El mensaje de Lionel Messi el miércoles por la mañana sobre su futuro tranquilizaba sin duda alguna a los seguidores del FC Barcelona. Sobre todo tras conocer hace semanas, algo que confirmaba el propio Josep Maria Bartomeu, que el capitán azulgrana podría irse libre a final de temporada.

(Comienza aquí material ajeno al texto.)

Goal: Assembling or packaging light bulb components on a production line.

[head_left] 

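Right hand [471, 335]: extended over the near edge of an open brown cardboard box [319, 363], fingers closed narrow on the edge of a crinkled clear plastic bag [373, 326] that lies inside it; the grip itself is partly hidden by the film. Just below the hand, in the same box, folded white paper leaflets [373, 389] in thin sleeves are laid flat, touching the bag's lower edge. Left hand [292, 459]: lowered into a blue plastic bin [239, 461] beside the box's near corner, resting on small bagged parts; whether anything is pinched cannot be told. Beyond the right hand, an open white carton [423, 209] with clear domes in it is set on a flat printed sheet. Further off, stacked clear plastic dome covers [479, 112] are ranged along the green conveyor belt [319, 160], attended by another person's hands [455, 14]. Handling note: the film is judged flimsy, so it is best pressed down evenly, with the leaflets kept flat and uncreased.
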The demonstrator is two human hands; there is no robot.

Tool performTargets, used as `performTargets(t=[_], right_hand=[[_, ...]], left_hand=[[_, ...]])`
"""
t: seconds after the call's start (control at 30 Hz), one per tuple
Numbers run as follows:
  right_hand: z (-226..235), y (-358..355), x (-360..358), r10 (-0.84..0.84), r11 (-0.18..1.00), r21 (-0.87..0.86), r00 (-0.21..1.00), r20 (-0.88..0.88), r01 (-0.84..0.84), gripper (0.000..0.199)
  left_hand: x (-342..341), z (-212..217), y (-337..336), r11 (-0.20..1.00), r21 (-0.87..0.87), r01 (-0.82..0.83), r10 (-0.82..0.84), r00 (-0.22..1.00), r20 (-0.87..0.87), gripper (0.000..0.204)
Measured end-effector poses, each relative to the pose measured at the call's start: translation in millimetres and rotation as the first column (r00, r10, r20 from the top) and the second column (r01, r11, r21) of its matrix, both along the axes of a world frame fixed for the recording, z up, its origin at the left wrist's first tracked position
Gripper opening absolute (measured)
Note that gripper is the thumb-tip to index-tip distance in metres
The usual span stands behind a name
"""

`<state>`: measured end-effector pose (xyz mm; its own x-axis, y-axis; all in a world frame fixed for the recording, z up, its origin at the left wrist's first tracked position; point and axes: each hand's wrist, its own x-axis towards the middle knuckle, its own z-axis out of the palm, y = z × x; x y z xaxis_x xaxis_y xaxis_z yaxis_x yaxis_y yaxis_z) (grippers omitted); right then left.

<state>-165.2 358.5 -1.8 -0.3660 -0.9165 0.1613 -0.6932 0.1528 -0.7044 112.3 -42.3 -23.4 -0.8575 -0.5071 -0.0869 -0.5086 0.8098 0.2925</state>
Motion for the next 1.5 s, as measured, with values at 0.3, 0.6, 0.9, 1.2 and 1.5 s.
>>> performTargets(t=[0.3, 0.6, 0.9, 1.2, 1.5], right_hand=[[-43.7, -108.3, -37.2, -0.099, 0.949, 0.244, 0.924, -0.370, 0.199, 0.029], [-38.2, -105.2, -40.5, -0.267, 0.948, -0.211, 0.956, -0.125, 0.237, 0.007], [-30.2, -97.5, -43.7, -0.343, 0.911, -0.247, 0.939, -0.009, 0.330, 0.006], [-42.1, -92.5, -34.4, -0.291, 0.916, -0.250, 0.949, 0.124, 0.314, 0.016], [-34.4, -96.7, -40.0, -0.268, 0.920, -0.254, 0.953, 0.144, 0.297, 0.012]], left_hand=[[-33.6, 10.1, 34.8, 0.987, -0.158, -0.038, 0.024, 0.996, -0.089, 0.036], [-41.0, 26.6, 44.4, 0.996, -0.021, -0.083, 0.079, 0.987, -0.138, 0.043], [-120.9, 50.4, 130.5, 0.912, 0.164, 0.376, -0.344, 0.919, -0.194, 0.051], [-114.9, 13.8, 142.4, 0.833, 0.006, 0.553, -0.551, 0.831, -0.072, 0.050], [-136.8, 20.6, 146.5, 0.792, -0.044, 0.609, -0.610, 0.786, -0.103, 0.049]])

Con contrato hasta 2021, independientemente de esa cláusula en su último acuerdo (firmado en noviembre de 2017), el club catalán tendría que replantearse pronto una nueva renovación. Pero como explica este jueves As, las palabras del argentino, además de provocar calma, han activado la maquinaria de la junta directiva.

Las siguientes elecciones (a menos que hubiera adelanto) están previstas para esa fecha en la que acaba el vínculo del delantero, de manera que el actual presidente sabe que una de sus últimas misiones debe ser la de estirar ese compromiso. Eso sí, es algo que requiere de una planificación porque ya es ahora mismo el jugador mejor pagado del planeta.

El cuadro culé destina una parte importante de su presupuesto a salarios de la primera plantilla y el más costoso es el de su jugador franquicia. De forma que, para cerrar otra renovación, hay que hacer de nuevo números y recoger el guante lanzado por el delantero iniciando nuevas conversaciones.